Gurdjieff’s Fourth Way combines head, heart and body at the same time, while integrating them into everyday life. Although apparently not into structured “exercises” in the conventional sense, Gurdjieff gave the following illustration (via Pascal):
Pick a finger on one hand. Sense into that finger. Experience the space, weight and inner tingling — the raw nerve phenomena — inside that finger. Spend a moment just with the sensation.
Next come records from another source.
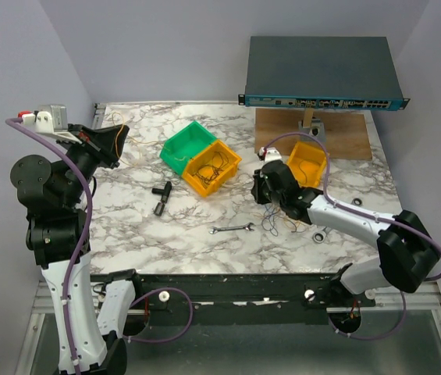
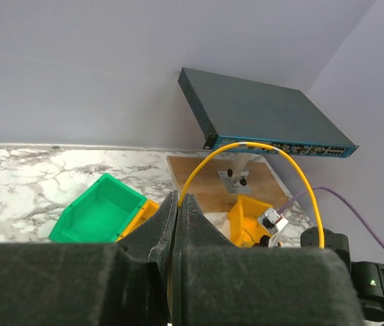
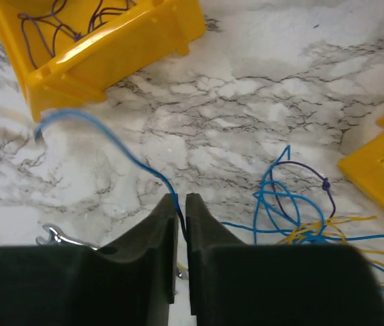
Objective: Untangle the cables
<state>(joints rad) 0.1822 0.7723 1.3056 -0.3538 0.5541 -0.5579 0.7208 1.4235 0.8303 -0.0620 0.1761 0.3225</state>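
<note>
L gripper [image 2: 179, 199] pinches a yellow wire [image 2: 246, 143] by table's [image 1: 126, 234] far left corner; R gripper [image 3: 181, 201] pinches a blue wire [image 3: 120, 145].

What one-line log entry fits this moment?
left gripper: shut on yellow cable, raised | right gripper: shut on blue cable | tangle: on table

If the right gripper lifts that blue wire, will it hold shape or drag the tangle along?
Likely floppy: the blue wire curves loosely away from the right gripper. Probably very light, being so thin. It may snag the tangle beside it.
</note>
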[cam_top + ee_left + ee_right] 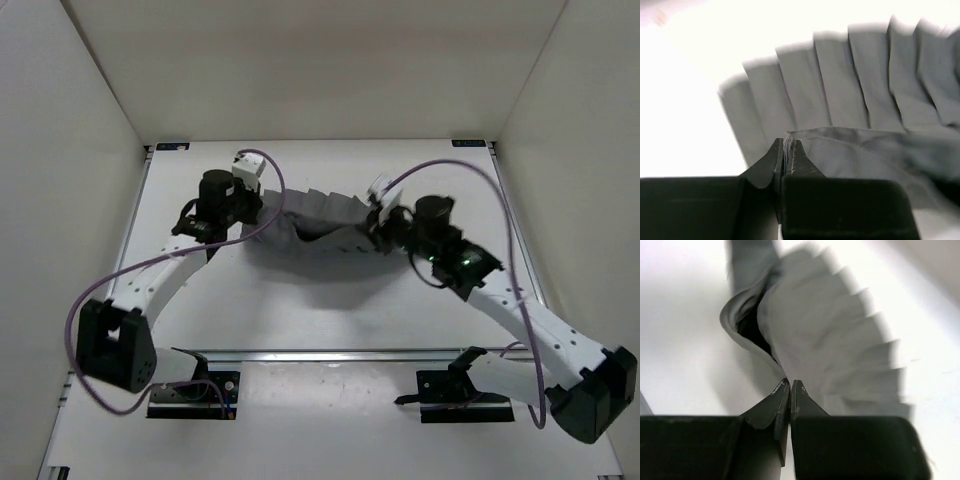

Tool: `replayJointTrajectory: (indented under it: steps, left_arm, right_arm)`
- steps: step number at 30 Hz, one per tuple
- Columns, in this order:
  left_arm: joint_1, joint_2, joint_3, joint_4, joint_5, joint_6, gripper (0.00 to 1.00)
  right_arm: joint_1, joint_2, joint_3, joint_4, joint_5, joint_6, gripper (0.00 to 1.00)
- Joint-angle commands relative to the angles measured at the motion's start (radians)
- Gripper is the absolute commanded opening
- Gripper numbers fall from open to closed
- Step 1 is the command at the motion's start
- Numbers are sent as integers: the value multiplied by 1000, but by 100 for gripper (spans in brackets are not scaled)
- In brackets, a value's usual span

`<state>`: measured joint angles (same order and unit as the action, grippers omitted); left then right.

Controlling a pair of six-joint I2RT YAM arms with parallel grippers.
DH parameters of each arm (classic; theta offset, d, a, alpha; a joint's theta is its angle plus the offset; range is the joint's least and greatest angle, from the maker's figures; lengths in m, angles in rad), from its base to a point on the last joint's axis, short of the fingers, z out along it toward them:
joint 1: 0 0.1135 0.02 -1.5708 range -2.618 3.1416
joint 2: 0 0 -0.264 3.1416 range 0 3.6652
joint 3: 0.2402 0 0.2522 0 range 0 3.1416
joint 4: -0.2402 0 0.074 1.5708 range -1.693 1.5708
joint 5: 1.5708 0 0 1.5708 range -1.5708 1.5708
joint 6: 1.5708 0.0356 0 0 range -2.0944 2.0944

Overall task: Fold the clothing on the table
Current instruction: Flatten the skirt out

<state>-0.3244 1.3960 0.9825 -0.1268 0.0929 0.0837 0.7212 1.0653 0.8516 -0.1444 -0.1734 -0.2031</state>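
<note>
The clothing (320, 228), a dark grey pleated skirt, hangs stretched between my two grippers over the far half of the table (330, 320). My left gripper (262, 222) is shut on the skirt's left end; in the left wrist view its jaws (785, 150) pinch the stitched waistband edge, pleats (850, 85) fanning out beyond. My right gripper (378, 236) is shut on the skirt's right end; the right wrist view shows its jaws (790, 387) closed on the fabric edge, with the skirt (830, 340) draping away from them.
Purple cables (505, 215) loop from both arms. Metal rails and black brackets (190, 395) lie at the near edge by the arm bases. White walls enclose the table on three sides.
</note>
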Motion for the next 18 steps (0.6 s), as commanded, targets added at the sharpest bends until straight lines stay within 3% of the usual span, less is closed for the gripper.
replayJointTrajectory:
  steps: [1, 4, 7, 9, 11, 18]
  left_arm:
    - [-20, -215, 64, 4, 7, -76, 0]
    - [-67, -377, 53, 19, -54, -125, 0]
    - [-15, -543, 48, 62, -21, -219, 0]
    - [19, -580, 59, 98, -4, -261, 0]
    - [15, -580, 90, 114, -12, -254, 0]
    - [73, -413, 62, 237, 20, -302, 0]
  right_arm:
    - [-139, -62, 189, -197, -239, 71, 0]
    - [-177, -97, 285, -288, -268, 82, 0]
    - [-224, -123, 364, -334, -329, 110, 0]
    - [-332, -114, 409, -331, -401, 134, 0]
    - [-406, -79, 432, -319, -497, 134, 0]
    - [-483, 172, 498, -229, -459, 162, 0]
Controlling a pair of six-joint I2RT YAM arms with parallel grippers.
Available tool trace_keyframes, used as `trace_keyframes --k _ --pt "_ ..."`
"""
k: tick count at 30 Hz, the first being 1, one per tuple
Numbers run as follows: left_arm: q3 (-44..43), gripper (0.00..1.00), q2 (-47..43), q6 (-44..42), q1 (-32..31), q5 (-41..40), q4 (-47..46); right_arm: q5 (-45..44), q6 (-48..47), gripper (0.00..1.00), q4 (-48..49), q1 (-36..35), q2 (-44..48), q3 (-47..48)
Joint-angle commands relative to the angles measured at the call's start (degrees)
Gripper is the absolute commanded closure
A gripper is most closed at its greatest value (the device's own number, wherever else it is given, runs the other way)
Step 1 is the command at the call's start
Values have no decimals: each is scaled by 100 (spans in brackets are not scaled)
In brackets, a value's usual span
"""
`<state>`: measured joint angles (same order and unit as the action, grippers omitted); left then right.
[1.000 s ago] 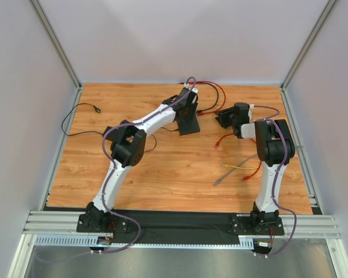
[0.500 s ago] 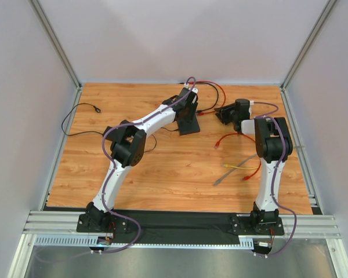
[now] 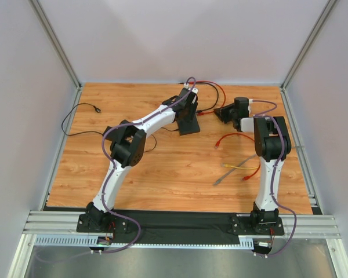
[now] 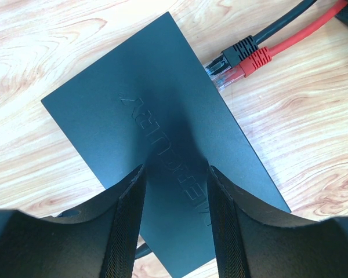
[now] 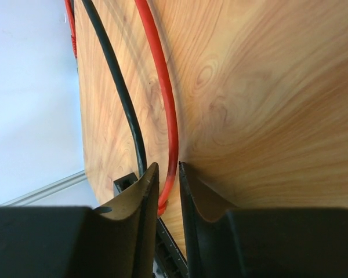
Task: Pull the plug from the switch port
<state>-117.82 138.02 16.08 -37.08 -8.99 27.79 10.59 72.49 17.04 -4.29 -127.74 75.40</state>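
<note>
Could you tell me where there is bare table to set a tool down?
Bare wood lies in the near middle, between the left arm and the loose cables. It is crowded at the back around the switch.

Pretty sure robotics lab test cell. Clues: two white-and-black robot arms, left arm [image 3: 127, 145] and right arm [image 3: 269, 145], bolted to aluminium extrusion rail [image 3: 52, 223] at near edge of wood-grain worktop [image 3: 174, 168]. Plain white panels [image 3: 180, 40] in aluminium-post frame [image 3: 55, 43] boxing it in. Black switch [image 3: 190, 127] plus loose coloured patch cables [image 3: 241, 167] lying on worktop.
</note>
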Motion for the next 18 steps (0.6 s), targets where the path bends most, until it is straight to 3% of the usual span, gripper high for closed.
trace_keyframes --k 1,14,18 --pt "268 46 103 -8 8 240 561 -145 -270 78 -561 17 -234 98" --pt "277 46 103 -8 -1 240 552 -189 -551 100 -675 25 -225 239" --pt "303 46 94 -17 -1 249 543 -233 -718 100 -579 25 -102 213"
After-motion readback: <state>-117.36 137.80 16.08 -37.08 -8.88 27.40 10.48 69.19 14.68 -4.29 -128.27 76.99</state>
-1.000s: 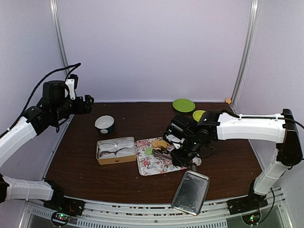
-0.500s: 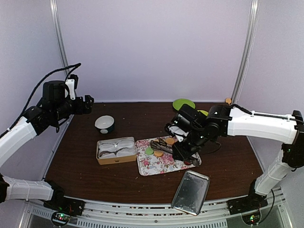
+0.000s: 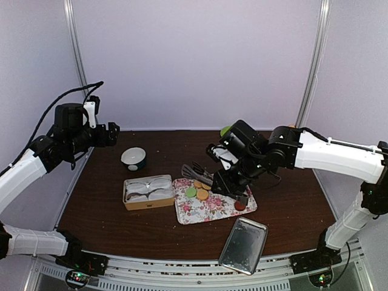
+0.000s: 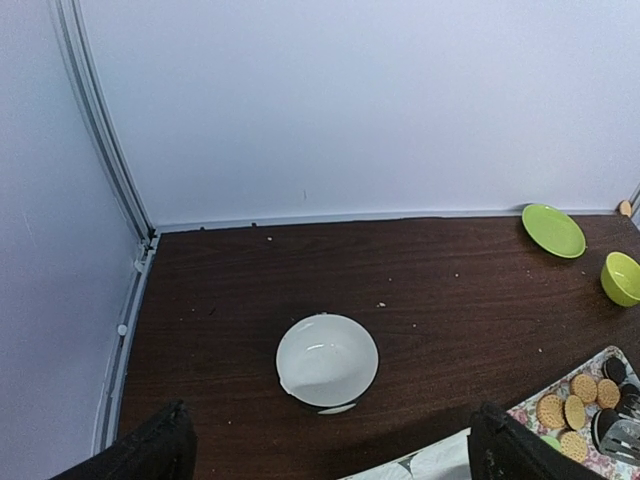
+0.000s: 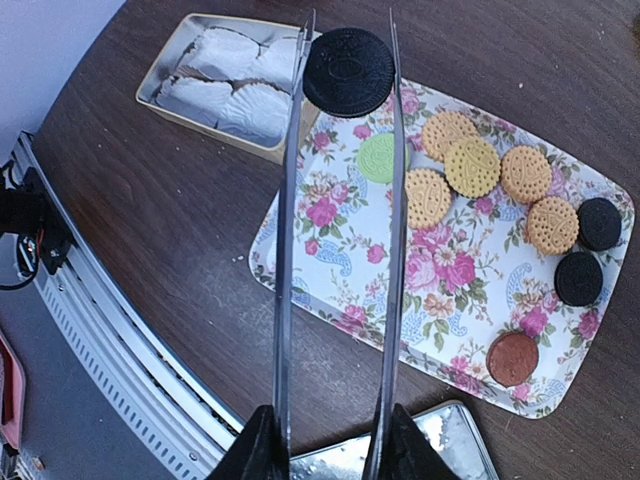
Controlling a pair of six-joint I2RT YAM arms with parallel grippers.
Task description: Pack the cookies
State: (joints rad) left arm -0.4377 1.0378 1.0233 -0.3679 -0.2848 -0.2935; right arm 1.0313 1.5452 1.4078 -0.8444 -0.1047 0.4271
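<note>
Several cookies lie on a floral tray point(image 5: 345, 285): orange-yellow ones point(image 5: 472, 167), a light green one point(image 5: 381, 157), two black ones point(image 5: 579, 277) and a dark red one point(image 5: 514, 358). My right gripper point(image 5: 328, 445) is shut on metal tongs point(image 5: 285, 250). The tongs' tips pinch a black cookie point(image 5: 349, 58), held above the tray's far left corner beside the box of white paper cups point(image 5: 230, 85). In the top view the right gripper point(image 3: 229, 182) hangs over the tray point(image 3: 206, 211). My left gripper point(image 4: 335, 455) is open and empty, high above the table's left side point(image 3: 111, 130).
A shiny metal lid point(image 3: 244, 244) lies at the front edge, near the tray. A white bowl point(image 4: 327, 361) stands behind the box point(image 3: 148, 191). A green plate point(image 4: 553, 229) and a yellow-green bowl point(image 4: 622, 277) sit at the back right.
My right arm has risen and swung left and back across the tray. The tongs have left the cookie pile and now point toward the box.
</note>
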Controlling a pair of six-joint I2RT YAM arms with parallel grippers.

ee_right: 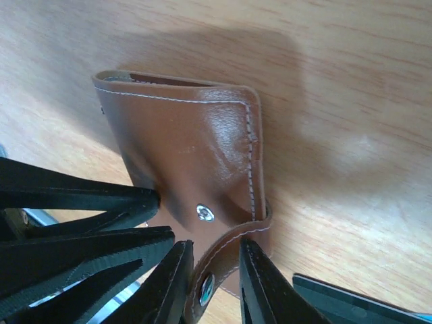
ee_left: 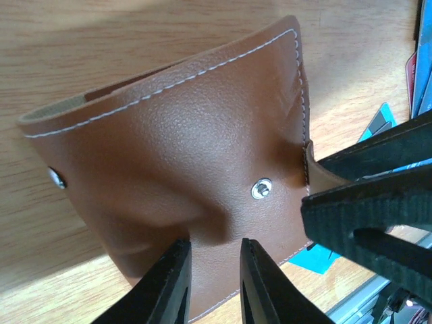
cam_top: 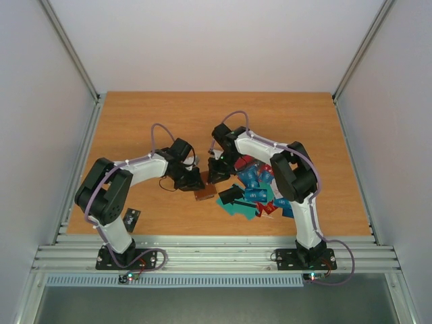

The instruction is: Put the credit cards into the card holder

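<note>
The card holder (cam_top: 204, 194) sits on the wooden table (cam_top: 169, 121) between the two arms, near the front edge. In the top view it lies at 5 o'clock of the left gripper (cam_top: 192, 181) and at 7 o'clock of the right gripper (cam_top: 216, 170), close under both. The credit cards (cam_top: 256, 192) lie in a loose heap of teal, blue and red at 3 o'clock of the holder, just beside it and partly under the right arm.

In the left wrist view the holder stands on edge, bowed outward, its stitched rim at 12 o'clock and a metal snap (ee_left: 262, 190) on its face. The left gripper's fingers (ee_left: 169, 283) come up from 6 o'clock and are closed on the holder's lower edge, where the leather dimples just above them. The right gripper enters at 3 o'clock, at the holder's strap (ee_left: 312, 165).

In the right wrist view that strap curls down across the narrow gap between the right fingers (ee_right: 263, 290) and touches both. I cannot tell whether it is pinched or only loosely enclosed
</note>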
Now pick a second finger. Imagine it is connected to your heart. Let it fill with emotional vulnerability. Let it be responsive to all the interpersonal circumstances and significances of your life. Just for now let that finger be your heart.
And now, while you are holding both the sensation finger and the feeling finger, select a third finger to begin tapping an arbitrary rhythm. This is your mind finger. It is deciding on a pattern and watching to make sure that pattern gets implemented. For example, 1 tap, 2 taps, 3 taps, repeat.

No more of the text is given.